Revisiting Robert E. Lee
by Jack R. Johnson 12.2021
Cover graphic by Doug Dobey
They have taken down the monument to Robert E. Lee in Richmond, and soon they will remove the pedestal for Robert E. Lee. For many, this is a bittersweet moment. Thanks, no doubt, to the tireless efforts of the United Daughters of the Confederacy and other proponents of the “Lost Cause” narrative. Their efforts have essentially recreated the General, while leaving the historical man safely entombed.
I, too, grew up reading about the ‘kindly’ General --I knew it was weird, but I didn’t know how weird at the time. There was a kind of breath-taking apotheosis of the man. Here’s a sample: one of Lee’s ex-generals, Jubal A. Early wrote this two years after his death: “Our beloved Chief stands, like some lofty column which rears its head among the highest, in grandeur, simple, pure and sublime.”
But, of course, once you get past that delusional reverence and read his actual history, you realize that Lee’s treatment of his own enslaved people, and Blacks, in general, could well fall into the category of plain old evil.
Let’s begin with his attitudes about race. He was a proponent of white supremacy: that was one of General Lee’s most fundamental convictions—and his fatal flaw; it was not ancillary to his efforts as general of the Confederacy; it was core.
Some folks point out that he once wrote a letter to suggest slavery was a moral and political evil. There’s some truth to that, but read the full letter (https://www.theatlantic.com/national/archive/2010/08/arlington-bobby-lee-and-the-peculiar-institution/61428/), Lee considered it a greater evil to the white master than the enslaved Black. In short, slavery was another of the white man’s “burden”—an institution he quite usefully employed himself, presumably for profit as well as the ‘uplifting of the black race.’
Here are some examples of his general attitude.
Lee told Congress that Black people lacked the intellectual capacity of white people and “could not vote intelligently,” and that granting them suffrage would “excite unfriendly feelings between the two races.” Lee explained that “the negroes have neither the intelligence nor the other qualifications which are necessary to make them safe depositories of political power.”
“Well,” his defenders might say, “Lee was a man of his time and place: that was the current attitude back then. He was just misguided, but truly, he `was a good Christian man, and gentle to his slaves.’”
No, alas, he may have been Christian, but he was neither kind nor just to his enslaved people, even by the letter of the South’s own oppressive laws on the matter.

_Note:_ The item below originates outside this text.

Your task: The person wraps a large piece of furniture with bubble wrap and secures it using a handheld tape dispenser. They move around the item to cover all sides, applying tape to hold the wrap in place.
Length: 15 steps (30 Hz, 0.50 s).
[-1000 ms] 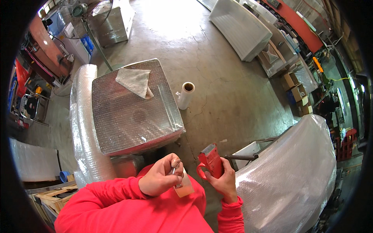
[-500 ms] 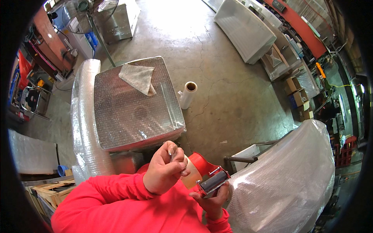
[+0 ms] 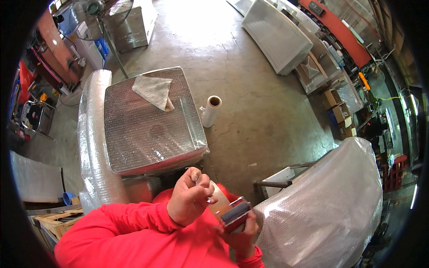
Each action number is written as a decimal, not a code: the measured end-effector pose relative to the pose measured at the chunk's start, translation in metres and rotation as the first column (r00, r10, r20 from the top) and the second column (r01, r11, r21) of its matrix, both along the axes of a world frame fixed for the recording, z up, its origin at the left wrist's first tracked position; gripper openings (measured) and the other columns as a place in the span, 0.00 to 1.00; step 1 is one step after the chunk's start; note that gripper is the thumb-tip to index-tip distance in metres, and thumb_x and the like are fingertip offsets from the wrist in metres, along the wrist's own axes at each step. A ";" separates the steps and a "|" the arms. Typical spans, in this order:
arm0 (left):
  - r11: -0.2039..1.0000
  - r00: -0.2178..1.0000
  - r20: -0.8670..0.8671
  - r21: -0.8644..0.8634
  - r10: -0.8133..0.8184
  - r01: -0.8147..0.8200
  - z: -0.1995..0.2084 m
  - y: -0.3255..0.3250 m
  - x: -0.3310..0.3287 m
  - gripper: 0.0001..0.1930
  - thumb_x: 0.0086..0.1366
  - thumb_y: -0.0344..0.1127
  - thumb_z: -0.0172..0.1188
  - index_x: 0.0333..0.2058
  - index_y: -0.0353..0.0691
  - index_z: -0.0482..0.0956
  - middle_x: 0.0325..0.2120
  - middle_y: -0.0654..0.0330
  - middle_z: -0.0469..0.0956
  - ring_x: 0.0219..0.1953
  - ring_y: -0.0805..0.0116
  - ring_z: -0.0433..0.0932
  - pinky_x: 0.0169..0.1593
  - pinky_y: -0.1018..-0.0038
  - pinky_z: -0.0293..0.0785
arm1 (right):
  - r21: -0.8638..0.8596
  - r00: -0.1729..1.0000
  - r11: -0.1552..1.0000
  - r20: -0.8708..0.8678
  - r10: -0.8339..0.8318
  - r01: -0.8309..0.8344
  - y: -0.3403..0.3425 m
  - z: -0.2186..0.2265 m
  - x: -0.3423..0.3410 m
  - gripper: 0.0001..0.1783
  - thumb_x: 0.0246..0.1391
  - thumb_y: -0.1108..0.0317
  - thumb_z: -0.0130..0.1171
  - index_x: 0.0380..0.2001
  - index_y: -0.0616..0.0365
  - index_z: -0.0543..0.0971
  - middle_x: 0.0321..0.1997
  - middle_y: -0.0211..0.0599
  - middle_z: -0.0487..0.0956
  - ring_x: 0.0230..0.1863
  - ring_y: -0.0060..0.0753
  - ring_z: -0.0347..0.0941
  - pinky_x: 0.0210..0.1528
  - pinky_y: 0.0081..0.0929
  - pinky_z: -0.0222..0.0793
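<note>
Concrete floor — film roll beyond hands.

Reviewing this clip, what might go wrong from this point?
The left grip seems to pinch a small shiny piece, mostly hidden, which might drop. The red dispenser is held tilted in the right grip, so it could slip. The film roll stands on end beside the wrapped box and might tip over if bumped.
</note>
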<state>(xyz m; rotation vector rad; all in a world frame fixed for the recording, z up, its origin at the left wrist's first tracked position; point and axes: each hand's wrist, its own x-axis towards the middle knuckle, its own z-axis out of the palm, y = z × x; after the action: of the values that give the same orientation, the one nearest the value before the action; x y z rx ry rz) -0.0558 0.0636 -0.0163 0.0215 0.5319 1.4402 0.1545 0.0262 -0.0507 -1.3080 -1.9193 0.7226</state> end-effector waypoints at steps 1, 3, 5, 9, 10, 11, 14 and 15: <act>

In Reading the Man, the historian Elizabeth Brown Pryor’s portrait of Lee through his writings, Pryor writes that “Lee ruptured the Washington and Custis tradition of respecting slave families” by hiring them off to other plantations, and that “by 1860 he had broken up every family but one on his estate, some of whom had been together since Mount Vernon days.”
Pryor notes that the way Lee treated his enslaved people nearly led to a slave revolt. They had expected to be freed upon their previous master’s death.
John Reeves, a historian and author of the book, “The Lost Indictment of Robert E. Lee: The Forgotten Case Against an American Icon,” said that Lee wanted to work the slaves beyond the five-year limit stated in his father-in-law’s will. Lee fought in court to keep the slaves working because he didn’t know if he would be able to pay off his legacies otherwise.
Wesley Norris was one of those slaves. He was born a slave on the plantation that Lee managed after his father-in-law died. Norris testified during the court fight that Lee beat him when he tried to run away. Wesley Norris recalled that “not satisfied with simply lacerating our naked flesh, Gen. Lee then ordered the overseer to thoroughly wash our backs with brine, which was done.”
It wasn’t just his own slaves that Lee fought tooth and nail to keep enslaved. Pryor writes that “evidence links virtually every infantry and cavalry unit in Lee’s army” to the abduction of free black Americans, “with the activity under the supervision of senior officers.”
According to Adam Serwer, writing in the Atlantic, “Soldiers under Lee’s command at the Battle of the Crater in 1864 massacred black Union soldiers who tried to surrender. Then, in a spectacle hatched by Lee’s senior corps commander, A. P. Hill, the Confederates paraded the Union survivors through the streets of Petersburg to the slurs and jeers of the southern crowd. Lee never discouraged such behavior. As the historian Richard Slotkin wrote in No Quarter: The Battle of the Crater, “his silence was permissive.”
Even as president of Washington College (now Washington and Lee University), Lee’s unflagging white supremacist attitude held sway. According to Pryor, students at Washington formed their own chapter of the Ku Klux Klan, and were known by the local Freedmen’s Bureau to attempt to abduct and rape Black schoolgirls from the nearby Black schools. There is no record of Robert E. Lee ever disciplining students for this activity, or ever publicly denouncing the KKK, which was initially founded in 1866 for the specific purpose of terrorizing freed Blacks.
Maybe it’s time to finally say good bye to the Lee Monument— not to erase history — but to embrace it, because Robert E Lee probably should have never been put on that pedestal in the first place.